=== Material provided ===
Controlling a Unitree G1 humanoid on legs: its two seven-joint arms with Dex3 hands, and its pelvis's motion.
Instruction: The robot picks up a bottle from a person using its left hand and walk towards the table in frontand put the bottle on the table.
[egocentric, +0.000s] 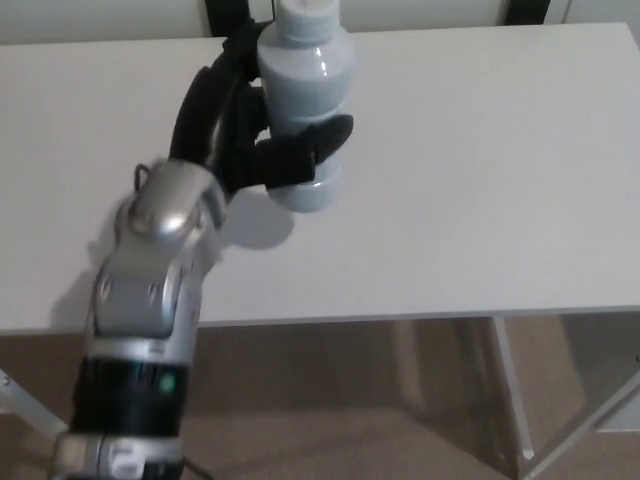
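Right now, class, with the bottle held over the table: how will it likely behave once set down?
The bottle looks stiff: the left hand clamps its waist without denting it. Its glossy sides are probably slippery. Tall and round, it may tip, then roll across the flat table.

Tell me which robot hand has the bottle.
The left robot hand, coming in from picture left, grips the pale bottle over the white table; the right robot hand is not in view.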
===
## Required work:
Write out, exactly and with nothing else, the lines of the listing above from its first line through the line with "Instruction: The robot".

## Response:
Controlling a Unitree G1 humanoid on legs: its two seven-joint arms with Dex3 hands, and its pelvis's motion.
Instruction: The robot picks up a bottle from a person using its left hand and walk towards the table in frontand put the bottle on the table.

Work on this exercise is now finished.